Most data employed in simulation modeling are estimates of the true parameters and, therefore, have an associated uncertainty. Error budgets can be used to assess the quality of the overall simulation system. Although progress has been made in the areas of uncertainty analysis and error budgets, there is a need to develop more advanced statistical and computational tools. These tools will enable model users to jointly assess and quantify the sources and magnitude of errors associated with large-scale Department of Defense (DoD) simulation models used for resource assessment and management.

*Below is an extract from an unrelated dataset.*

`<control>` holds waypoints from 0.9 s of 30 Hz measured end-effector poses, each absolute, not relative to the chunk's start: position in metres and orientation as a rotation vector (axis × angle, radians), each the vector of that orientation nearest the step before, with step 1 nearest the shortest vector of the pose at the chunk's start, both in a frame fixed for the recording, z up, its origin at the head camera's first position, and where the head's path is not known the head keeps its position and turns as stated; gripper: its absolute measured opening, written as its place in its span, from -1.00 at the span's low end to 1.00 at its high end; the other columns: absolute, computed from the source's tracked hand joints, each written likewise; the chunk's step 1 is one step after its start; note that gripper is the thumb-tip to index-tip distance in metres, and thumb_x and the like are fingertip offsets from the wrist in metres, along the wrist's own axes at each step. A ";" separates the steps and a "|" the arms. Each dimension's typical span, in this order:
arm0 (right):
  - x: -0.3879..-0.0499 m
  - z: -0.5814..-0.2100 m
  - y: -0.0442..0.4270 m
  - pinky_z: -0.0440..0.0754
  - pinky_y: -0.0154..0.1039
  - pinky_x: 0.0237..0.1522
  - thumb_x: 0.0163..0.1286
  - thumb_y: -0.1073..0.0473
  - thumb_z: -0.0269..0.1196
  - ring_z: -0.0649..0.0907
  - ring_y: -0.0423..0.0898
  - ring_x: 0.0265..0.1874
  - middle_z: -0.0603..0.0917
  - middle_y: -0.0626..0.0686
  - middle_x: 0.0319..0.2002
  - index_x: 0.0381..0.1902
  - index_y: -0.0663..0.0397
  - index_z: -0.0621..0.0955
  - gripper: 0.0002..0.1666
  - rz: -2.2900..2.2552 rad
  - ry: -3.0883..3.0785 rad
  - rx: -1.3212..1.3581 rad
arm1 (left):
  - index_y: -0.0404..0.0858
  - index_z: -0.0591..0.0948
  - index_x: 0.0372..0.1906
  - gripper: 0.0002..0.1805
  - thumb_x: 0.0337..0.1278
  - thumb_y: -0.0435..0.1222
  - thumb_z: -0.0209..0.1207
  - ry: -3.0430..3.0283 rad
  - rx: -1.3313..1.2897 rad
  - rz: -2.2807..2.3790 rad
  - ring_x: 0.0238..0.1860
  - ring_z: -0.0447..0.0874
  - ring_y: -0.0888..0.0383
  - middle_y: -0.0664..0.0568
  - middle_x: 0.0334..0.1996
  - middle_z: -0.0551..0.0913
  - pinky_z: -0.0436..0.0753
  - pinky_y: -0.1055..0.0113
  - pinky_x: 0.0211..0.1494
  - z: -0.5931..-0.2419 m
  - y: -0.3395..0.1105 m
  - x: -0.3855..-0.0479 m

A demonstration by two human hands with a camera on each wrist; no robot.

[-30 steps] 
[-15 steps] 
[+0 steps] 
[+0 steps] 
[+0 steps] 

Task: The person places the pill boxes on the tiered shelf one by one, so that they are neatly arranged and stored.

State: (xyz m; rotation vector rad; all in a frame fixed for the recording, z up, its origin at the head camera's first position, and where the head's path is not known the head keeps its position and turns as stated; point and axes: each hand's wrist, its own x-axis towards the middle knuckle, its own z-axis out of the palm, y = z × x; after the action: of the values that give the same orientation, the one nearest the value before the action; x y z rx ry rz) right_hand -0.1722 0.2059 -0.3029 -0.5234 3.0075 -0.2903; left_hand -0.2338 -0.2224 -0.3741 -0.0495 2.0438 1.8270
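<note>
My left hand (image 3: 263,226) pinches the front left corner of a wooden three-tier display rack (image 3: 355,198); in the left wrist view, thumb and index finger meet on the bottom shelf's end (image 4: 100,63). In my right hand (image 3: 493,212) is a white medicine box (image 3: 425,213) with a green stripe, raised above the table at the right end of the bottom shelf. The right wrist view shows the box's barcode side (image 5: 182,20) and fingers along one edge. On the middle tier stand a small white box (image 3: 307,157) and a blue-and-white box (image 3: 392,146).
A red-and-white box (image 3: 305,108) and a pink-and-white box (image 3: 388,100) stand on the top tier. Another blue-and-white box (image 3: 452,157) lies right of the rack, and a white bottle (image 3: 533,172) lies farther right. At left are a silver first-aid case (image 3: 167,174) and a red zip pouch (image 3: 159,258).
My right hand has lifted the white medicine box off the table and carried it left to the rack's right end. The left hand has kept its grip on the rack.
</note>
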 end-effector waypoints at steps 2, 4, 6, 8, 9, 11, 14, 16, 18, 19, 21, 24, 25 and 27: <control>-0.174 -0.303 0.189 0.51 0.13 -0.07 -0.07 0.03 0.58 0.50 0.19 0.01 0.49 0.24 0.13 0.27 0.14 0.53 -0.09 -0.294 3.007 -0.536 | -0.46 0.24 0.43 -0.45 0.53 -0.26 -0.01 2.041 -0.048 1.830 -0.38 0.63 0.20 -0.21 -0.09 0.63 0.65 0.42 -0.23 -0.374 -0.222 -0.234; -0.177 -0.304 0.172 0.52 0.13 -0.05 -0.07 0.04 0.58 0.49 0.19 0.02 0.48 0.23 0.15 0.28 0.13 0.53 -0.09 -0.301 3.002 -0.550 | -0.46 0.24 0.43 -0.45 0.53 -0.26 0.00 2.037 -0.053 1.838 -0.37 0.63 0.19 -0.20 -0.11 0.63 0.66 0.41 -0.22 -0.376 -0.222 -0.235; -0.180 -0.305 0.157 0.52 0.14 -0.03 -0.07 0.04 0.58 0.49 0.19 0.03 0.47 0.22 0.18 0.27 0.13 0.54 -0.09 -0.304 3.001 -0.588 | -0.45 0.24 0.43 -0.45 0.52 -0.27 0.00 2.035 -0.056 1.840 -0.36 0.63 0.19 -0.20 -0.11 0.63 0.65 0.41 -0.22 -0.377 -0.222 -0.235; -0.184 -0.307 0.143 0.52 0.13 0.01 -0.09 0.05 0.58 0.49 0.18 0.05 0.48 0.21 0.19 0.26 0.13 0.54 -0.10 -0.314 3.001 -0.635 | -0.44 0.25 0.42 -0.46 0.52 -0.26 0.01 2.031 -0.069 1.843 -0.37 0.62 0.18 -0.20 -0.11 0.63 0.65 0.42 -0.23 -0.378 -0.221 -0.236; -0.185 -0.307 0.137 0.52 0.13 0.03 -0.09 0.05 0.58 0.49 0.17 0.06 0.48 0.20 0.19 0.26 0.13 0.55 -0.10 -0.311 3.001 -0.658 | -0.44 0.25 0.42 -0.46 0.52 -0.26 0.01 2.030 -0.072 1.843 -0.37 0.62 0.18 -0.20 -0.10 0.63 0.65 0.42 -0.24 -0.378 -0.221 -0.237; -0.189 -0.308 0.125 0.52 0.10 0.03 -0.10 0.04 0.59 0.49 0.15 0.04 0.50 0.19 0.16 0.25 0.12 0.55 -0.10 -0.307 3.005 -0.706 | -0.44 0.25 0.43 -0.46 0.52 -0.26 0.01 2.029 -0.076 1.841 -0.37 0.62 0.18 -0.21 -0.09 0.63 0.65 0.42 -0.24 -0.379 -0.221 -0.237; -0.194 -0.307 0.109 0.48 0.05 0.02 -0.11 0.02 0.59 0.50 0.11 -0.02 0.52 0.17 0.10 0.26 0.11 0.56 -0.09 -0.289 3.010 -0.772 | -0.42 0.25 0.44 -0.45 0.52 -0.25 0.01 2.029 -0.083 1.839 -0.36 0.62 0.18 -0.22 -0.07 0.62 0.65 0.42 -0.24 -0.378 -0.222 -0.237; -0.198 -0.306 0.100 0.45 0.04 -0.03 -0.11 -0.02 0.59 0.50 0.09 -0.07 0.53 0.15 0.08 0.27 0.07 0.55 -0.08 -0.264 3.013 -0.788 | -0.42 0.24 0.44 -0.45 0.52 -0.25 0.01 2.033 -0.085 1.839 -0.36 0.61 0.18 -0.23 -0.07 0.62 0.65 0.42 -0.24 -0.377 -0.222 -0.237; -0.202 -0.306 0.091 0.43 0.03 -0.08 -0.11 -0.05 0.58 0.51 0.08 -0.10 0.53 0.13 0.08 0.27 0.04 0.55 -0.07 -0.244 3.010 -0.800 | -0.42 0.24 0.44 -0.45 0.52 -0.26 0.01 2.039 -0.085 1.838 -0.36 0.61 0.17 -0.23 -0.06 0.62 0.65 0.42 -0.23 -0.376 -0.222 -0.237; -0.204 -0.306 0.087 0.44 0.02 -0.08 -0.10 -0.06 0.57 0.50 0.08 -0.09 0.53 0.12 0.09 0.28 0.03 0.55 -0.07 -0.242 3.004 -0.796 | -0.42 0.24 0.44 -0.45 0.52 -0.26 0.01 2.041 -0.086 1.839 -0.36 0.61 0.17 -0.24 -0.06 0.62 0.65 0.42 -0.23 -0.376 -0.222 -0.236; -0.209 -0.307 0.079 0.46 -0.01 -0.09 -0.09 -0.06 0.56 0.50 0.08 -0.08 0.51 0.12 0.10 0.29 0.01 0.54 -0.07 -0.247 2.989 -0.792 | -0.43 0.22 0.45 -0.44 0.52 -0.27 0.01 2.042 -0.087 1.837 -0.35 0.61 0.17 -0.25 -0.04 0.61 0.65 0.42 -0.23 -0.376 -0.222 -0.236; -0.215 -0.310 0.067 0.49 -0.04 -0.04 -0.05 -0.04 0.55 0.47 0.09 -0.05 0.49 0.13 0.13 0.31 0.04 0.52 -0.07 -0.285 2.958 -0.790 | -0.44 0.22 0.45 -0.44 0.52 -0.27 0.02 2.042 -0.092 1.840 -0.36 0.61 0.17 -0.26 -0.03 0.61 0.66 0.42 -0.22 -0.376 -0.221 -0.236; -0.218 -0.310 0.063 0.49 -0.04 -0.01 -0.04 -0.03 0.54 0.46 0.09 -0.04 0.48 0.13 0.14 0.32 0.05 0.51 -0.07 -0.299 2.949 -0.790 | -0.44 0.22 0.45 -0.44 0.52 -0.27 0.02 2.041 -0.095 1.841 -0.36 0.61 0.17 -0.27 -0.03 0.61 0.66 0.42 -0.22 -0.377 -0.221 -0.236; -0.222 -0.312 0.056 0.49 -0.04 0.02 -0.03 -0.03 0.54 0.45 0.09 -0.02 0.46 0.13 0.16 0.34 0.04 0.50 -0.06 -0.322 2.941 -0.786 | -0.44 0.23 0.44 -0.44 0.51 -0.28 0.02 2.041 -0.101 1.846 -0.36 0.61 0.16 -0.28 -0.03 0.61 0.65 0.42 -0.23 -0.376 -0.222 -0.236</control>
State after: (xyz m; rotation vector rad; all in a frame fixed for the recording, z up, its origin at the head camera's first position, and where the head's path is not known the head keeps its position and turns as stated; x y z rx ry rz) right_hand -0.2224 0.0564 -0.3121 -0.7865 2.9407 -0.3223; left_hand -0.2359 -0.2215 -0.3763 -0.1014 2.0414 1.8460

With the growing importance of simulation modeling in natural and cultural resource assessment and management, the DoD recognizes the need for a comprehensive framework to analyze uncertainty in simulation results. Over four years, this project will develop the methodological framework to conduct this uncertainty assessment.

Technical Approach

Research has begun by developing a Geographic Information System-based methodology to make spatial and temporal predictions, analyze uncertainty, and build error budgets for soil erosion status based on and applied to military training. Through this methodology, a grid-based database is generated containing a digitized elevation model and soil, rainfall, and vegetation maps (models). Spatial and temporal predictions of soil loss are made at different optimal operational scales. Using sensitivity techniques, spatial sensitivity of the input parameters on the prediction are analyzed. The error budget for the whole population, or a homogeneous sub-area, is determined by applying both analytical and Monte Carlo approaches. In addition, spatial error distributions and patterns are identified and quantified using geostatistical techniques, literature surveys, interviews, statistical methods, previous studies, and field studies, if necessary. Once these errors are estimated, component models will be developed to represent these errors and design specifications for the portable software package that will be created.


A detailed analysis of a case study in Fort Hood, Texas, was begun. Significant progress was made in both identifying the errors associated with the inputs and designing approaches to obtain that error information when it was unavailable. Researchers began the process of identifying errors in simulation systems. Currently, 100 different sources of error have been identified. Scientists also began to develop a formal framework for error analysis of large spatiallyexplicit simulation models, which also is being applied to the Fort Hood case.


This project will provide the rationale to account for the effect of different sources of error on the uncertainty of model predictions and the means for efficiently reducing this uncertainty.